For my dissertation I have been estimating negative binomial regression models predicting the counts of crimes at small places (i.e. street segments and intersections). When evaluating the fit of poisson regression models and their variants, you typically make a line plot of the observed percent of integer values versus the predicted percent by the models. This is particularly pertinent for data that have a high proportion of zeros, as the negative binomial may still under-predict the number of zeros.

I mistakenly thought that to make such a plot you could simply estimate the predicted value following the negative binomial regression model and then round the predictions. But I was incorrect, and to make the typical predicted versus observed plot you need to estimate the probability of an observation taking an integer value, and then take the mean of that probability over all the observations. That mean will subsequently be the predicted percent given the model. Fortunately I caught my mistake before I gave some talks on my work recently, and I will show how to make said calculations in SPSS. I have posted the data to replicate this work at this dropbox link, and so you can download the data and follow along.
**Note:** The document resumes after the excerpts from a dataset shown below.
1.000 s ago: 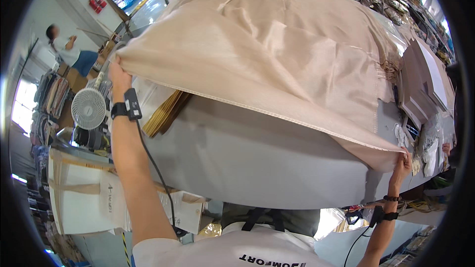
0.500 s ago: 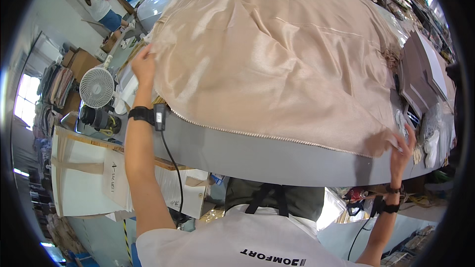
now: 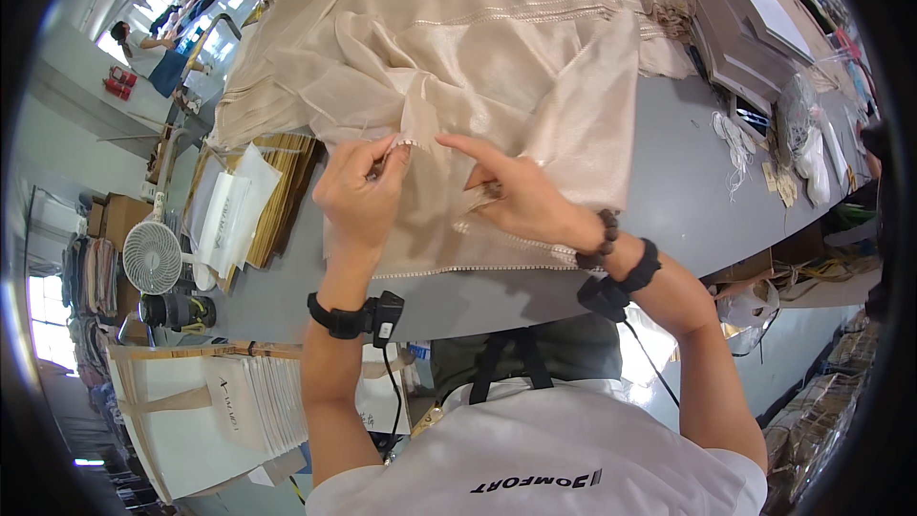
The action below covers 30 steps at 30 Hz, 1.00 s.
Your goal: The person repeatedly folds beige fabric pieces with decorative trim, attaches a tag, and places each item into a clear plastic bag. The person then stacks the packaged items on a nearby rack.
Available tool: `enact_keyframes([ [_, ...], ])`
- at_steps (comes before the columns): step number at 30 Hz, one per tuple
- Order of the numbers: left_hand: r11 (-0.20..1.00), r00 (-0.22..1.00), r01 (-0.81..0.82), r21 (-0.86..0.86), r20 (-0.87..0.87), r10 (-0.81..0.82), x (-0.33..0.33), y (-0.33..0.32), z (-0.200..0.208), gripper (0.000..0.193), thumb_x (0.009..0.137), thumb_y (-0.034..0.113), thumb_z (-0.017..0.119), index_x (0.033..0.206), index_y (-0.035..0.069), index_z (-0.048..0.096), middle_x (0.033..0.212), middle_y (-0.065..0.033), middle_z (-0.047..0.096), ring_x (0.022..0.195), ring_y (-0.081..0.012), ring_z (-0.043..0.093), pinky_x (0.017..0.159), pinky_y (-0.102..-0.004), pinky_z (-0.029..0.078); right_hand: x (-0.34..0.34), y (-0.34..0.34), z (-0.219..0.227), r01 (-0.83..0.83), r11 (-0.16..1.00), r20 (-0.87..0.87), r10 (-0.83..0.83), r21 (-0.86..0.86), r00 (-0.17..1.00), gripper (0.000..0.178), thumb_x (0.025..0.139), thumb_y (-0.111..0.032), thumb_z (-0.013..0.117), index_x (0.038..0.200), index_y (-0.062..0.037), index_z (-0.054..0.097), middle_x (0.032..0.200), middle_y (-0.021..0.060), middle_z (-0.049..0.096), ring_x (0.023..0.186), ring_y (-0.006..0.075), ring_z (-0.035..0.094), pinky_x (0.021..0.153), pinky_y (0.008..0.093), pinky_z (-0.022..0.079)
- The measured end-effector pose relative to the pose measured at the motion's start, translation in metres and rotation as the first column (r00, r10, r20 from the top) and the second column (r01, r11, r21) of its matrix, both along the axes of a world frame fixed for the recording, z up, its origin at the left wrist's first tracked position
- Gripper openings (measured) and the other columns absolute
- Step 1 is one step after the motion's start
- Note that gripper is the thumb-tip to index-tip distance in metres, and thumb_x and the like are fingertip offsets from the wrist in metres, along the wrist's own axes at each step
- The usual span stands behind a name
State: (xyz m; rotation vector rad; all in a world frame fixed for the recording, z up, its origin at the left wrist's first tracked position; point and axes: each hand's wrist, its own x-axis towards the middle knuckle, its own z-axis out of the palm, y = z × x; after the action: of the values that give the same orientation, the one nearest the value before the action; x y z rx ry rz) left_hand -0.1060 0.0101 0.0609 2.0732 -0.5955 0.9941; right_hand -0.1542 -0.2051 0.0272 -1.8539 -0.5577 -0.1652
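A shiny champagne satin garment (image 3: 564, 76) lies bunched in folds on the grey table, its near hem edged with a narrow beaded-looking trim. My left hand (image 3: 361, 186) is closed, thumb and finger pinching a raised bit of the trimmed edge. Close by on its right, my right hand (image 3: 530, 199) stretches its index finger toward that pinch. Its other fingers curl round a fold of the satin; the inside of the palm is mostly hidden. Between the two hands the cloth hangs in loose folds.
Grey-beige boards (image 3: 745, 29) stand at the far right, near white strings (image 3: 734, 148) and plastic bags (image 3: 807, 134). To the left are stacked brown papers (image 3: 287, 196), a small fan (image 3: 153, 256) and a black bottle (image 3: 177, 311). Another person (image 3: 148, 55) stands far left.
Both hands have come inward from the garment's outer sides to its middle. The near edge is now lifted and gathered, and more of the table shows at the right.
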Motion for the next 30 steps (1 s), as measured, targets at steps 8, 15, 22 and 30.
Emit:
enact_keyframes([
  [8, 0.999, 0.999, -0.029, -0.030, 0.011, 0.030, -0.035, -0.001, -0.026, 0.017, 0.076, 0.003, 0.089, 0.091, 0.003, 0.081, 0.081, -0.0053, 0.071, 0.060, -0.0141, 0.062, 0.055, -0.0273, 0.049, 0.003, 0.038, -0.036, 0.318, 0.879, -0.338, -0.196, 0.356, 0.921, 0.055, 0.089, 0.007, 0.070, 0.141, -0.0097, 0.065, 0.071, 0.0043, 0.065, 0.062, 0.0096, 0.055, 0.064, 0.0284, 0.049],
  [15, 0.935, 0.914, -0.014, -0.354, -0.383, -0.131, -0.046, 0.022, -0.058, 0.016, 0.084, 0.008, 0.088, 0.095, 0.002, 0.079, 0.089, -0.0023, 0.072, 0.079, -0.0084, 0.061, 0.071, -0.0240, 0.048, 0.019, -0.039, -0.009, 0.364, 0.911, 0.356, -0.411, 0.194, 0.839, 0.043, 0.077, 0.018, 0.066, 0.107, -0.0095, 0.081, 0.113, 0.0046, 0.074, 0.074, 0.0104, 0.058, 0.066, 0.0265, 0.048],
  [22, 0.496, 0.744, 0.188, -0.847, -0.207, -0.636, -0.017, 0.048, -0.061, 0.012, 0.082, -0.006, 0.074, 0.078, 0.004, 0.070, 0.090, -0.0014, 0.063, 0.084, -0.0099, 0.055, 0.080, -0.0229, 0.043, 0.008, -0.052, 0.035, -0.037, 0.980, 0.265, 0.088, -0.194, 0.960, 0.046, 0.069, 0.019, 0.061, 0.102, -0.0078, 0.079, 0.103, 0.0078, 0.077, 0.081, 0.0247, 0.069, 0.068, 0.0342, 0.052],
  [30, 0.352, 0.512, 0.448, -0.822, -0.087, -0.855, -0.023, 0.048, -0.045, 0.016, 0.077, -0.008, 0.071, 0.071, 0.005, 0.065, 0.084, -0.0027, 0.058, 0.081, -0.0125, 0.052, 0.076, -0.0254, 0.038, 0.029, 0.001, 0.032, -0.256, 0.967, -0.044, 0.255, -0.014, 0.966, 0.071, 0.076, 0.014, 0.062, 0.140, -0.0167, 0.067, 0.084, 0.0115, 0.072, 0.071, 0.0235, 0.065, 0.075, 0.0364, 0.054],
])
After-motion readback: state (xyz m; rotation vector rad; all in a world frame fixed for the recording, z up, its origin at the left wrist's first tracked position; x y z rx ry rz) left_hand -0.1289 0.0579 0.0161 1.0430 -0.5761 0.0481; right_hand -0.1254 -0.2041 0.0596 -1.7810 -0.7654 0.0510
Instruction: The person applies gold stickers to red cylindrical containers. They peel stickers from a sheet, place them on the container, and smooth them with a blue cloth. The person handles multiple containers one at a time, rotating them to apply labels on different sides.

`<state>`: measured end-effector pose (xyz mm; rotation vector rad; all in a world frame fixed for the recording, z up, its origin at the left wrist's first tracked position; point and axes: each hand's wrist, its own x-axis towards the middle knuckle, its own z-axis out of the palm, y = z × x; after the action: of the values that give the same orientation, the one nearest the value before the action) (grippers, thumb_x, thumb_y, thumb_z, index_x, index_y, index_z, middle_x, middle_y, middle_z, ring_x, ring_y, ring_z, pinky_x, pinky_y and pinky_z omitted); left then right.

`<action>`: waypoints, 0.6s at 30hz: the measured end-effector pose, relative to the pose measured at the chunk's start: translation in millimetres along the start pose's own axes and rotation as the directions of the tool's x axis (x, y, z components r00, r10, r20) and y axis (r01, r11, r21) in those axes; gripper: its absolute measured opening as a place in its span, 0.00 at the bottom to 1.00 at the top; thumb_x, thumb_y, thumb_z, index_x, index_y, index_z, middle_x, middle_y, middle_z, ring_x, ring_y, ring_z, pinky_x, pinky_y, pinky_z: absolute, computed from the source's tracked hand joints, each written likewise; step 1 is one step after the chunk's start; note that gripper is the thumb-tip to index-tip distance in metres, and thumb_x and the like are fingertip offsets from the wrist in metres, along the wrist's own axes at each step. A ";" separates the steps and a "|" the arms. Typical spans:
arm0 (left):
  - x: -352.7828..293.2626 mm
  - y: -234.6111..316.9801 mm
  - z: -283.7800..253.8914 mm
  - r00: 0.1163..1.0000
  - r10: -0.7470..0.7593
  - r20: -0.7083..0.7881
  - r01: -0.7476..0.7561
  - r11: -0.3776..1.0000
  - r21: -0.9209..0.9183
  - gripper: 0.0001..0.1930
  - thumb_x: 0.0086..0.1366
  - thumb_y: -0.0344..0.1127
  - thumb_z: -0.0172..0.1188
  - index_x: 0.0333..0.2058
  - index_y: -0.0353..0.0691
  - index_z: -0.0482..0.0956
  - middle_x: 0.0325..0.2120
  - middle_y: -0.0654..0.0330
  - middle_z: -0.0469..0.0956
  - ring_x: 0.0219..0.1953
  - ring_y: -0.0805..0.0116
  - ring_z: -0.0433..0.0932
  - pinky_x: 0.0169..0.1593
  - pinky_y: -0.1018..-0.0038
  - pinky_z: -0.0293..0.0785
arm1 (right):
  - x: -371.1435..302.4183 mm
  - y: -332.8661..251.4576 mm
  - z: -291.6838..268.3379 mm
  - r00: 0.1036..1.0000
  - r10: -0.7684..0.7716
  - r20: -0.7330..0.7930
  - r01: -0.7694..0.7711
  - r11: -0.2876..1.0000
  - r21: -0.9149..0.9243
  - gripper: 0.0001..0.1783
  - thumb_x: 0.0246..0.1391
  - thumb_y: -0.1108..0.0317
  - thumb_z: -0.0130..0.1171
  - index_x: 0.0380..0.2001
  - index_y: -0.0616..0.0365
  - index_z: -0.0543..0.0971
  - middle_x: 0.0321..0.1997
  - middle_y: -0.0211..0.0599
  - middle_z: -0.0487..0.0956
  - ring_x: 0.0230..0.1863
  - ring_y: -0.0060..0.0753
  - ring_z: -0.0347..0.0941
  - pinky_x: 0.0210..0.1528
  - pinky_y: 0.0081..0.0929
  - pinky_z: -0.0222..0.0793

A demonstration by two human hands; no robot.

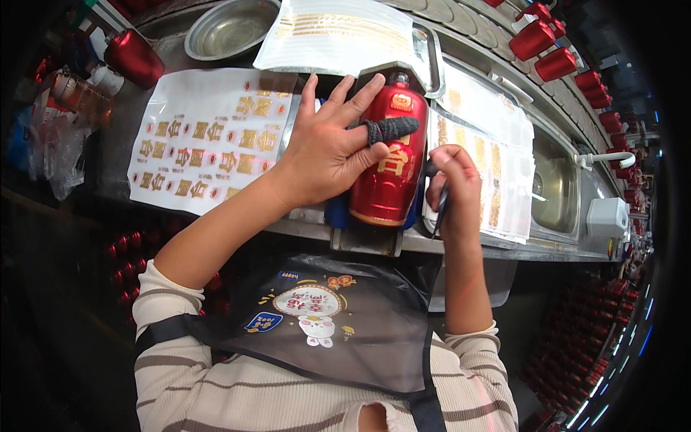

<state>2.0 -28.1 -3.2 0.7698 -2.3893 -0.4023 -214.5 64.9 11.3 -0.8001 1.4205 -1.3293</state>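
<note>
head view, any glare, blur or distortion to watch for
Head view: bright highlights on the red bottle and steel sink; head view: the conveyor looks bowed by the fisheye, corners fall black; head view: the right hand seems slightly soft, perhaps from motion.

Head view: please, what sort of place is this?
Probably a bottle-decorating workshop: gold-printed sheets lie near the red bottle under the left hand, and more red bottles stand along what looks like a conveyor.
</note>
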 end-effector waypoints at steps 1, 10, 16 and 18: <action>-5.0 5.8 1.7 0.996 0.039 -0.082 -0.037 0.999 0.035 0.21 0.69 0.56 0.55 0.36 0.46 0.86 0.70 0.52 0.60 0.66 0.34 0.62 0.68 0.34 0.38 | 5.5 0.2 -10.4 0.999 0.051 -0.009 -0.049 0.992 0.117 0.10 0.61 0.63 0.58 0.39 0.59 0.76 0.21 0.26 0.72 0.15 0.16 0.64 0.20 0.16 0.59; -58.7 54.3 -0.4 0.988 -0.116 -0.104 0.087 0.965 -0.249 0.17 0.67 0.51 0.60 0.45 0.49 0.87 0.71 0.48 0.55 0.75 0.42 0.44 0.70 0.38 0.26 | 5.9 -57.1 39.0 0.482 -0.782 0.395 0.804 0.216 -0.554 0.18 0.45 0.83 0.63 0.41 0.57 0.77 0.36 0.35 0.76 0.40 0.32 0.76 0.45 0.26 0.74; -77.2 47.1 4.2 0.787 -0.616 -0.040 0.317 0.459 -0.830 0.24 0.74 0.41 0.53 0.64 0.33 0.69 0.57 0.55 0.73 0.56 0.71 0.70 0.63 0.72 0.61 | -23.2 -40.3 36.0 0.211 -0.499 0.841 0.900 -0.236 -0.366 0.11 0.38 0.68 0.64 0.30 0.53 0.78 0.29 0.32 0.73 0.39 0.35 0.75 0.38 0.34 0.71; -70.4 51.4 -1.7 0.784 -0.614 0.093 0.376 0.349 -0.858 0.26 0.75 0.39 0.52 0.66 0.31 0.64 0.62 0.56 0.70 0.60 0.72 0.68 0.64 0.73 0.61 | -47.8 -37.3 18.8 0.313 -0.446 0.838 0.934 -0.015 -0.356 0.13 0.40 0.71 0.67 0.34 0.56 0.81 0.31 0.34 0.76 0.38 0.35 0.76 0.37 0.30 0.72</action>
<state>27.3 55.0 -10.2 0.9539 -1.3182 -1.5124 -188.8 96.8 59.8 -2.7895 1.0663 -0.7910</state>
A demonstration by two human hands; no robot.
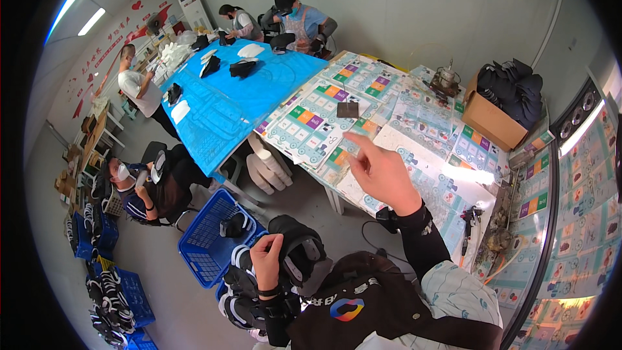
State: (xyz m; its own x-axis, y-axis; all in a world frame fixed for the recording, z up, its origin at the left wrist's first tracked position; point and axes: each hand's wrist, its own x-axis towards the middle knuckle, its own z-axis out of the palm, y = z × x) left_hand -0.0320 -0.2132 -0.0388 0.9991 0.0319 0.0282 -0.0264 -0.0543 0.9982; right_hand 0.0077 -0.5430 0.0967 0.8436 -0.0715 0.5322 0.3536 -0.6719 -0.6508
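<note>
My right hand (387, 178) is raised over the near part of the printed-sheet table (414, 131), its index finger stretched out and the other fingers partly bent. Nothing shows in its grasp. Beyond its fingertip a small dark brown square (347, 110) lies flat on the sheets. My left hand (265, 260) is held low in front of me, fingers curled closed; what they hold, if anything, is hidden. Just right of it is a bulky black and grey padded piece (303, 249). Below and around that hand are several black pieces with white edges (241, 285).
A blue basket (207, 240) stands beyond my left hand. Next to the printed table is a blue-covered table (253, 100) where people work. A cardboard box (492, 116) of black pieces and a spray gun (469, 220) are at right. Another person (152, 185) sits at left.
</note>
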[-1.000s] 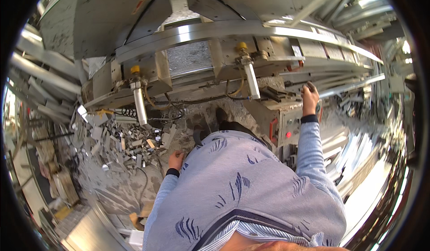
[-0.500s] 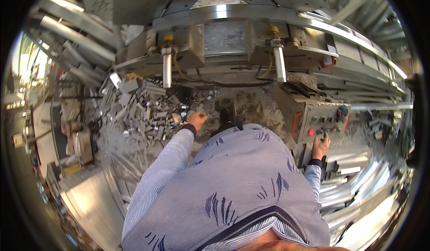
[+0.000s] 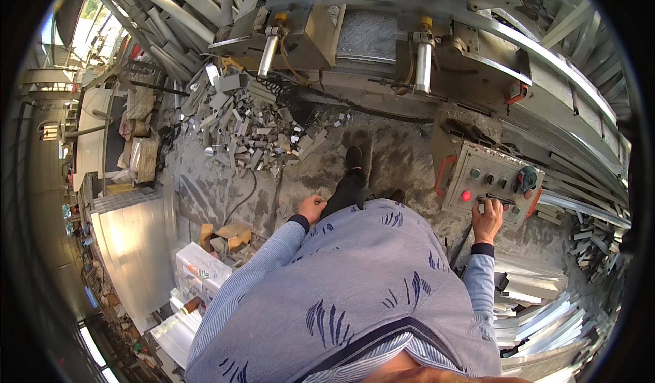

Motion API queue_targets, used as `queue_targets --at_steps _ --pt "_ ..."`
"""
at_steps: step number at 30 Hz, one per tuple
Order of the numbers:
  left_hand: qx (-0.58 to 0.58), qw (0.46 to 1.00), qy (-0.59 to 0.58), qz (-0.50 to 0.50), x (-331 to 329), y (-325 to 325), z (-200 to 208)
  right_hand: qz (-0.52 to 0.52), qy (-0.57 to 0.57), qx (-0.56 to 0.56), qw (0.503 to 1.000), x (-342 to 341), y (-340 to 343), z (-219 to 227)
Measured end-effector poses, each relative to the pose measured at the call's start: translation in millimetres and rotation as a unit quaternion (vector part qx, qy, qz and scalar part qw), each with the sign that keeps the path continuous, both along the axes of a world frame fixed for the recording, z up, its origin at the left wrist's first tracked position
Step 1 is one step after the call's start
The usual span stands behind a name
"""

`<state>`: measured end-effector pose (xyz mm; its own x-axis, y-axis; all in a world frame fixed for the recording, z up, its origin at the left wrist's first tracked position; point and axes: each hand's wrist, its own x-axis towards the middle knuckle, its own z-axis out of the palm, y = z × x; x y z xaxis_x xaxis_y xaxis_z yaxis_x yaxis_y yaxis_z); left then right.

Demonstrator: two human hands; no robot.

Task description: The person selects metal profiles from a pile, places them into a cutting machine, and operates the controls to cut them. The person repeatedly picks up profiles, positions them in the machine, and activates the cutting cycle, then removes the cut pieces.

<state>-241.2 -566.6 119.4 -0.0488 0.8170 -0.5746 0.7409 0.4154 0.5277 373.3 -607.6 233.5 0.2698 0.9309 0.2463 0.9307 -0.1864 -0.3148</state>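
Note:
My right hand (image 3: 487, 220) reaches over the lower edge of a grey metal control box (image 3: 454, 207), its fingers apart and touching the panel near the lower row of buttons. Just left of the fingertips glows a red button (image 3: 466, 196). Above are a green button (image 3: 475, 173) and dark knobs (image 3: 490, 178); a dark teal object (image 3: 526, 178) sits at the upper right. A red handle (image 3: 445, 176) is fixed to the box's left side. My left hand (image 3: 312, 209) hangs beside my thigh, its fingers curled, with nothing visible in them.
A large metal machine with two cylinders (image 3: 423, 69) spans the far side. Metal offcuts (image 3: 252, 127) lie heaped on the floor at left. Long metal profiles (image 3: 546, 315) are stacked at lower right. A white box (image 3: 202, 267) and a pale stack (image 3: 129, 239) stand at left.
My right hand has moved up onto the button panel. My left hand has drawn back toward my thigh. The view has shifted, showing more floor and the boxes at left.

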Motion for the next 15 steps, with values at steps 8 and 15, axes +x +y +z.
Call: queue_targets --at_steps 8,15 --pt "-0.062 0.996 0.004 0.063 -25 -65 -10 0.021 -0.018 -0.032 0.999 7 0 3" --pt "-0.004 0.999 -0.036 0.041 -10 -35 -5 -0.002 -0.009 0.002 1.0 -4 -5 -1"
First, I got some help on how to estimate the predicted probabilities via an answer to my question at CrossValidated. So that question lists the formula one needs to estimate the predicted probability for any integer value N after the negative binomial model. To calculate that value though we need to make some special SPSS functions, the factorial and the complete gamma function. Both have SPSS tech help pages showing how to calculate them.

For the factorial we can use a general relationship with the `LNGAMMA` function.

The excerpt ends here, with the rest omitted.